The Apax Registration Rights Agreement permits the Company to postpone the filing or use of a registration statement for a certain period (such period, a “Postponement Period”) if the filing or continued use of the registration statement would, in the good faith judgment of the Board, (i) require the Company to disclose material non-public information that, in the Company’s good faith judgment, the Company has a bona fide business purpose for not disclosing publicly or (ii) materially interfere with any material proposed acquisition, disposition, financing, reorganization, recapitalization or similar transaction involving the Company or any of its subsidiaries then under consideration. There will not be more than one Postponement Period in any 180-day period, and no single Postponement Period will exceed 60 days.

The foregoing description of the Apax Registration Rights Agreement does not purport to be complete and is subject to, and qualified in its entirety by, the full text of the Apax Registration Rights Agreement, which is attached hereto as Exhibit 10.1 and is incorporated herein by reference.

Item 3.02
Unregistered Sales of Equity Securities.

As described in the section above entitled “Introductory Note,” pursuant to the terms of the Investment Agreements, the Company has agreed to issue and sell shares of the Series A Preferred Stock to the Investors. These issuances and sales are exempt from registration pursuant to Section 4(a)(2) of the Securities Act. Each Investor has represented to the Company in the applicable Investment Agreement that it is an “accredited investor” as defined in Rule 501 of the Securities Act and that the Series A Preferred Stock is being acquired for investment purposes and not with a view to, or for sale in connection with, any distribution thereof, and appropriate legends will be affixed to any certificates evidencing shares of the Series A Preferred Stock or shares of the Common Stock issued in connection with any future conversion of the Series A Preferred Stock.

The information contained in the section above entitled “Introductory Note” is incorporated herein by reference and Item 5.03 with respect to the Certificate of Designations (as defined herein) is incorporated herein by reference.

Item 3.03
Material Modification to Rights of Security Holders.
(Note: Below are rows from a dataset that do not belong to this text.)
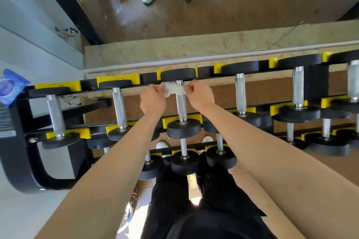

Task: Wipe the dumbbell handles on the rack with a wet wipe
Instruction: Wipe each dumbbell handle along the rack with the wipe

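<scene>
Left hand (152,97) and right hand (198,94) pinch crumpled white wet wipe (173,88) draped over knurled steel dumbbell handle (181,105); uneven pull, wipe likely tears or slips.

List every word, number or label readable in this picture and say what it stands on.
Nothing here reads clearly.
Blue packet at the rack's left end: print too blurred to read.
Label on the black rack frame: white lines of text, too small to read.
Dark marks on the wall: cannot tell whether they are writing.
Dumbbell heads: no numbers show.
</scene>
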Demonstrator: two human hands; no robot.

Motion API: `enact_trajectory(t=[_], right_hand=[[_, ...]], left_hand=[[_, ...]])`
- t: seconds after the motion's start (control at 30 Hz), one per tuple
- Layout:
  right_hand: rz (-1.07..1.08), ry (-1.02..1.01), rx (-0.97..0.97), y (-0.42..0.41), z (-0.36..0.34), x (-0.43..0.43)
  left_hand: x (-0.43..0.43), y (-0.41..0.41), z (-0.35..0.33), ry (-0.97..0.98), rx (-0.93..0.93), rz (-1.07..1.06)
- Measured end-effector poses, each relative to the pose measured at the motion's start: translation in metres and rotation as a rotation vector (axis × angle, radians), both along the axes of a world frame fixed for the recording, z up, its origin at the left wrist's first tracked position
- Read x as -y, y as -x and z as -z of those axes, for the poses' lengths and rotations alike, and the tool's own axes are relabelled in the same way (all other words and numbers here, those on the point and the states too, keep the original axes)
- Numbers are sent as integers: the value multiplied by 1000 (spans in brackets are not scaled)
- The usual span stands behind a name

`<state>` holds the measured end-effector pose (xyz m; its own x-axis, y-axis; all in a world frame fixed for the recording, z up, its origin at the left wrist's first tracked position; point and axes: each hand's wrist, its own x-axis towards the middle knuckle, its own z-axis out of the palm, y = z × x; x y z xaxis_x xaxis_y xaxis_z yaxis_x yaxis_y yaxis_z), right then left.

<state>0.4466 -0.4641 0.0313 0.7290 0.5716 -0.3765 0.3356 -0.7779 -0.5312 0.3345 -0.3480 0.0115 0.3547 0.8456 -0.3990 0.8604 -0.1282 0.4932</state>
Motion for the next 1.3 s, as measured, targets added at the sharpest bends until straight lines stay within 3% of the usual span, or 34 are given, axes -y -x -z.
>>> enact_trajectory(t=[0.17,0.37,0.57,0.8,0.93,1.0,1.1,1.3], right_hand=[[436,16,-110,-19,8,8],[390,-201,-317,2,7,-17],[718,-206,-336,-10,22,-7],[481,-278,-417,1,7,-15],[514,-141,-379,-11,17,13],[491,-105,-440,-10,18,23],[301,-128,-503,3,14,26],[187,4,-330,-14,18,55]], left_hand=[[24,-21,-8,-44,55,191],[-3,-4,11,178,64,-203],[14,-24,0,235,249,-114],[3,-8,11,294,111,-215],[11,-2,4,332,260,-11],[12,7,3,295,238,76],[9,27,12,281,124,24],[24,34,2,328,135,248]])
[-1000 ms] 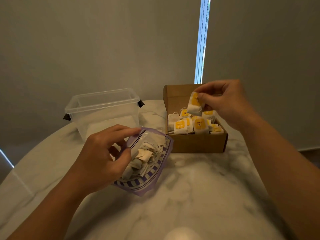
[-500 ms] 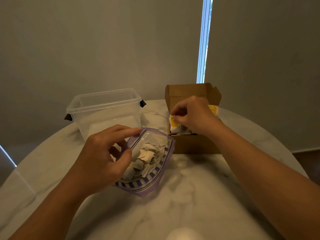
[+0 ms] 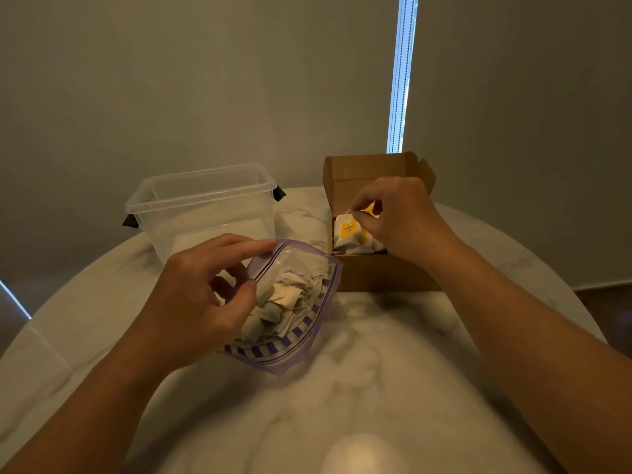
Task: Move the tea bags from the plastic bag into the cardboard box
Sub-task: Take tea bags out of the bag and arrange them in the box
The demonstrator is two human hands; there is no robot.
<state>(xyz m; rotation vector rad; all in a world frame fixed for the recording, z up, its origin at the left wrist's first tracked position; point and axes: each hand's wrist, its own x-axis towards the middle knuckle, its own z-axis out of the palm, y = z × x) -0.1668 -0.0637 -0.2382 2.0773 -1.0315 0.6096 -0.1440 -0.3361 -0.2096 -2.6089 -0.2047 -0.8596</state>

The information contained in the section above entitled “Introductory Note” with respect to the Investment Agreements, Item 1.01 with respect to the Apax Registration Rights Agreement and Item 5.03 with respect to the Certificate of Designations is incorporated herein by reference.

Item 5.02
Departure of Directors or Certain Officers; Election of Directors; Appointment of Certain Officers.

Pursuant to the Apax Investment Agreement, on June 10, 2020, the Board of Directors of the Company (the “Board”) increased the size of the Board to ten (10) directors and appointed Roy Mackenzie, an individual designated by Apax under the terms of the Apax Investment Agreement, to the Board, effective immediately following Closing. Mr. Mackenzie will serve for a term expiring at the 2021 annual meeting of the Company’s stockholders and until his successor is duly elected and qualified.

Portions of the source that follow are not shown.